Я поглядел на спящего Сохраба.
— Очень милый и серьезный.
— Невинная душа. Хочу его видеть.
— Сорая?
— Да?
— Достет дарум. Я люблю тебя.
— И я тебя. — В ее голосе звучала улыбка. — Только будь осторожен.
— Постараюсь. И вот еще что. Не говори родителям, кто он. Я сам.
— Ладно.
И мы закончили разговор.
Тщательно постриженную лужайку перед американским посольством в Исламабаде украшали круглые цветочные клумбы и декоративные кусты. Само здание, невысокое и белое, мало чем выделялось из рядовой застройки. Металлодетекторы живо реагировали на каркас, скрепляющий мою челюсть, и на всех трех КПП меня обыскали. Когда же мы попали в само посольство, мне будто плеснули в лицо ледяной водой — кондиционеры работали на совесть. Я назвал свое имя секретарше — худощавой блондинке за пятьдесят в бежевой блузке и черных брюках, — и она улыбнулась мне. Впервые за много дней передо мной предстала женщина, одетая не в бурку или шальвар-камиз. Постукивая карандашом по столу, блондинка просмотрела список записавшихся на прием, нашла мое имя и предложила сесть.
— Лимонаду не желаете?
— Я — нет, спасибо.
— А ваш сын?
— Простите?
— Вот этот милый молодой джентльмен, — улыбнулась она Сохрабу.

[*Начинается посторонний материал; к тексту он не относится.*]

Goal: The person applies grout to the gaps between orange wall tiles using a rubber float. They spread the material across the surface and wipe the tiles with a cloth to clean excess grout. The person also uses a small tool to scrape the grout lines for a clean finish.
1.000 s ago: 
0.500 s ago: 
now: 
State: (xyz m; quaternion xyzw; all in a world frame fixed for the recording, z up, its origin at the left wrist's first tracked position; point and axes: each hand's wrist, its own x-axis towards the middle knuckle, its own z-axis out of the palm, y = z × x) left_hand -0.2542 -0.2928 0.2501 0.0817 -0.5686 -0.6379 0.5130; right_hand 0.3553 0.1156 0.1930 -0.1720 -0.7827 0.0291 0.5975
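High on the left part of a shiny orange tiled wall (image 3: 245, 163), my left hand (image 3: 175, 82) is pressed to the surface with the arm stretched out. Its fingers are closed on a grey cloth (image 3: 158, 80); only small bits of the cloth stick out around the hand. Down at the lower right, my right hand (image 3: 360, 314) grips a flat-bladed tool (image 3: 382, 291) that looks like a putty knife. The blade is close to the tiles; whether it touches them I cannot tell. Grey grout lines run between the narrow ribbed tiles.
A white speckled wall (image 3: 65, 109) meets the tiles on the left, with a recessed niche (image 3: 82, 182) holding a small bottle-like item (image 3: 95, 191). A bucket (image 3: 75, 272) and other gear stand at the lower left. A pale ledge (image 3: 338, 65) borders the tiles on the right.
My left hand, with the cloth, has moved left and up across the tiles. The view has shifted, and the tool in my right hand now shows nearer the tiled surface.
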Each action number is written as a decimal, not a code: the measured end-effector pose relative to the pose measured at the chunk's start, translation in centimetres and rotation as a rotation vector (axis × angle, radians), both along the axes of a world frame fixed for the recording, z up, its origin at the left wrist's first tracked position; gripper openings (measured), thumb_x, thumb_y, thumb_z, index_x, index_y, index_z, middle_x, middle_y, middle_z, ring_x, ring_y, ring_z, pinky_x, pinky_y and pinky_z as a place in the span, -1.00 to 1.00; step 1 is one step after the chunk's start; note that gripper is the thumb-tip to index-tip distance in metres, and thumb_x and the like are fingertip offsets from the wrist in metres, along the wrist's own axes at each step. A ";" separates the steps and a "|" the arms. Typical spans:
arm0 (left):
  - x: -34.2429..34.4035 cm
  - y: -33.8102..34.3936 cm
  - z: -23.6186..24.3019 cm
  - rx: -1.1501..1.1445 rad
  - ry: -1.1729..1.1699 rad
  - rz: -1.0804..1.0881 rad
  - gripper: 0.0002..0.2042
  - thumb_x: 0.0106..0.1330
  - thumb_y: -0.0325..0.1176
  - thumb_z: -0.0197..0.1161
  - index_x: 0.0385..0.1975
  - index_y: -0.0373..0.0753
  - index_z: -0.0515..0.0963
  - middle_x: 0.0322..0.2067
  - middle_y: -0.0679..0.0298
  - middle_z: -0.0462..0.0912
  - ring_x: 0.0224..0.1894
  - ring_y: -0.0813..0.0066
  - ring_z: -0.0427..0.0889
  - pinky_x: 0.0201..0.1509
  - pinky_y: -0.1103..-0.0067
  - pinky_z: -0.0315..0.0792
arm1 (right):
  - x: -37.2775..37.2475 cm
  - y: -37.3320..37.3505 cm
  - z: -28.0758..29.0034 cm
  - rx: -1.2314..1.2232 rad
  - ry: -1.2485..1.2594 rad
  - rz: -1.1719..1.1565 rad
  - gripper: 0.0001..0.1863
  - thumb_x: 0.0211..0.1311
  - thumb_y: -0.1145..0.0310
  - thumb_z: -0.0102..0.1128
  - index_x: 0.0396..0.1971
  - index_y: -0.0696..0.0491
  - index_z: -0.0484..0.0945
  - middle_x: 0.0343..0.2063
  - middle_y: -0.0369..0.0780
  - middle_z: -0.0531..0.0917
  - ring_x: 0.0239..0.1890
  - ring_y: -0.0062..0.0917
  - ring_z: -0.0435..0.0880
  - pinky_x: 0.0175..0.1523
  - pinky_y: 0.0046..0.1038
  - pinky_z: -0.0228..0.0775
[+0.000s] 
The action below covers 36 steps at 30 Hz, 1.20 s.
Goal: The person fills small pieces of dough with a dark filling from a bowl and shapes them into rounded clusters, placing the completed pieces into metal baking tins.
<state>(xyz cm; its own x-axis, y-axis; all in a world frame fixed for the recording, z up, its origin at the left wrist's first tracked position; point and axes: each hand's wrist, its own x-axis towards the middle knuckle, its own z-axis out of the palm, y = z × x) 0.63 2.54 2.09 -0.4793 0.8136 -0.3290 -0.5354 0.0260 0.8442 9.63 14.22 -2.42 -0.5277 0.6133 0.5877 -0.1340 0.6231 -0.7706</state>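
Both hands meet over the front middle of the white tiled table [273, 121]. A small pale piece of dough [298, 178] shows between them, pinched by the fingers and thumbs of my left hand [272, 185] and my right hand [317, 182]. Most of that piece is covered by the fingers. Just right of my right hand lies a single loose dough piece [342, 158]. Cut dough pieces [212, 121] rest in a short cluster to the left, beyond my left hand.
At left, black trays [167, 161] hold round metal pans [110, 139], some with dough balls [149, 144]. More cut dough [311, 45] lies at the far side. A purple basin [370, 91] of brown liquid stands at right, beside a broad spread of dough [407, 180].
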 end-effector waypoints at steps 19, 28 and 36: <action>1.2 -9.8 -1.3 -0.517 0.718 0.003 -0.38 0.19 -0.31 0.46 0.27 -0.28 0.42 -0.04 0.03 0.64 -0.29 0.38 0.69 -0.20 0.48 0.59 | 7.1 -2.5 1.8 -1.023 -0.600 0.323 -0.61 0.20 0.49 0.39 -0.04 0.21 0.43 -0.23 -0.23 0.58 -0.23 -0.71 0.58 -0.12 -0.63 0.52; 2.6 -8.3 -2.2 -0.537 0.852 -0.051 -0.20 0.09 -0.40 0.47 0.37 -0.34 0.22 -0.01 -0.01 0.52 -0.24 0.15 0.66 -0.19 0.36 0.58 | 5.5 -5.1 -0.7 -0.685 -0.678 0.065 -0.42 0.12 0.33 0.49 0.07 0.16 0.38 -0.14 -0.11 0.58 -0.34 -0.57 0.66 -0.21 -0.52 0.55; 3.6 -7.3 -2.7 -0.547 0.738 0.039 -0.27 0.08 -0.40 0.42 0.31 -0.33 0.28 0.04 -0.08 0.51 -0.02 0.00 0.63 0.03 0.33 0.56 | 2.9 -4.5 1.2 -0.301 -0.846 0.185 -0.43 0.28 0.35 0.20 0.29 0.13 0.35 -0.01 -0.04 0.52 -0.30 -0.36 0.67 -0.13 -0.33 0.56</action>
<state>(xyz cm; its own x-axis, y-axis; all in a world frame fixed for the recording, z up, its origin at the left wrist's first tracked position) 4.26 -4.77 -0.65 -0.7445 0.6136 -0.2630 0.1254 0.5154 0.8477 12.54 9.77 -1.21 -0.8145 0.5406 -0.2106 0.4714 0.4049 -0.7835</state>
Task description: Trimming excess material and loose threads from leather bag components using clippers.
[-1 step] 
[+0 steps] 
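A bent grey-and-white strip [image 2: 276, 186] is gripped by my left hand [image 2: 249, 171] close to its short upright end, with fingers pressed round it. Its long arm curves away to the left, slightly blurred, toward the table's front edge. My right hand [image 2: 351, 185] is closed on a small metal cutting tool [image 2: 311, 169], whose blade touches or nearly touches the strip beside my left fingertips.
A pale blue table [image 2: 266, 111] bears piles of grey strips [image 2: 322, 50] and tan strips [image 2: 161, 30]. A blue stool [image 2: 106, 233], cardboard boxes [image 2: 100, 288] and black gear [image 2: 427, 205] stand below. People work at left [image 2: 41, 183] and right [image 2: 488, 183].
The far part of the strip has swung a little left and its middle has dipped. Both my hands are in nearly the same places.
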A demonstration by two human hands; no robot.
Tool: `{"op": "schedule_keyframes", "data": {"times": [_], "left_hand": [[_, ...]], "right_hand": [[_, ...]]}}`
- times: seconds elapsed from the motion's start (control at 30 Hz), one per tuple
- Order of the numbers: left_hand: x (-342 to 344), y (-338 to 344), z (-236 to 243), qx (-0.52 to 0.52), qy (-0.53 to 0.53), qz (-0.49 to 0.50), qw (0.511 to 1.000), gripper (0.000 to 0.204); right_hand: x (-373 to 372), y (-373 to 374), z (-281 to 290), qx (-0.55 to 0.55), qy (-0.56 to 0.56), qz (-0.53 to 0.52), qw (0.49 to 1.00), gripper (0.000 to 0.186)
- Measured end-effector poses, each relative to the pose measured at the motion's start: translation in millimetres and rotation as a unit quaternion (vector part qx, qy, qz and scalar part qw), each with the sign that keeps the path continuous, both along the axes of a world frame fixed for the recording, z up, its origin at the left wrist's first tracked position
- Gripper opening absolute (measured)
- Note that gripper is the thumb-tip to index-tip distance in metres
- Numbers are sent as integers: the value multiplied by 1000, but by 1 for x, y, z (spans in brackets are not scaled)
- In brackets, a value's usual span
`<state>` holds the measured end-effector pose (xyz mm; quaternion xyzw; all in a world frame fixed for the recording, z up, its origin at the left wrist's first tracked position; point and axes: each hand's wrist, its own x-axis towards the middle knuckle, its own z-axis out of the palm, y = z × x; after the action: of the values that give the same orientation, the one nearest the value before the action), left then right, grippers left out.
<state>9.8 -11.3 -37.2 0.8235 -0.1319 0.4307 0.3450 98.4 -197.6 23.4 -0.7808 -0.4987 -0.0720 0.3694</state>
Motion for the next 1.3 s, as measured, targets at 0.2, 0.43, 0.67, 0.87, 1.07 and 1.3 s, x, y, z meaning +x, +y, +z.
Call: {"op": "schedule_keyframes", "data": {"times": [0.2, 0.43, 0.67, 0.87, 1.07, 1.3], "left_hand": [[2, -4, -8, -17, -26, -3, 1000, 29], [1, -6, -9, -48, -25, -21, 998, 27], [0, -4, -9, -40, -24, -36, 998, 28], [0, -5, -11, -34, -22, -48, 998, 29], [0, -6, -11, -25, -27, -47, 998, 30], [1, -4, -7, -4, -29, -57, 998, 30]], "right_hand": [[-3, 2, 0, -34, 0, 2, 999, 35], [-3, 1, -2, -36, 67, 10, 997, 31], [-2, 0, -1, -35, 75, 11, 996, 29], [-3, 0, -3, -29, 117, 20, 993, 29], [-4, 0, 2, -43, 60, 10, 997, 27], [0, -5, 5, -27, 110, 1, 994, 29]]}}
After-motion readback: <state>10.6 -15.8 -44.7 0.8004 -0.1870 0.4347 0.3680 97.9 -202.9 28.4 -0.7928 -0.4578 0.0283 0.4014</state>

— Да, будьте любезны. Благодарю вас.
Мы с Сохрабом сели на кожаный диван, рядом с которым стоял американский флаг на длинном древке. Мальчик взял со стеклянного столика журнал и принялся невнимательно листать.
— Что? — вдруг спросил он.
— Не понял?
— Ты улыбаешься.
— Просто я думал о тебе.
Мой племянник нервно усмехнулся, взял другой журнал и пролистал за полминуты.
— Не бойся, — я коснулся его руки, — ты среди друзей. Успокойся и будь как дома.
Хороший совет. Мне самому не помешало бы последовать ему. А то сижу как на иголках. Да тут еще шнурок развязался.
Секретарша поставила перед мальчиком высокий стакан — лимонад со льдом:
— Пожалуйста.
Сохраб застенчиво улыбнулся.
— Большое спасибо, — произнес он по-английски. Еще он знал, как будет «до свидания». Вот и весь его запас иностранных слов.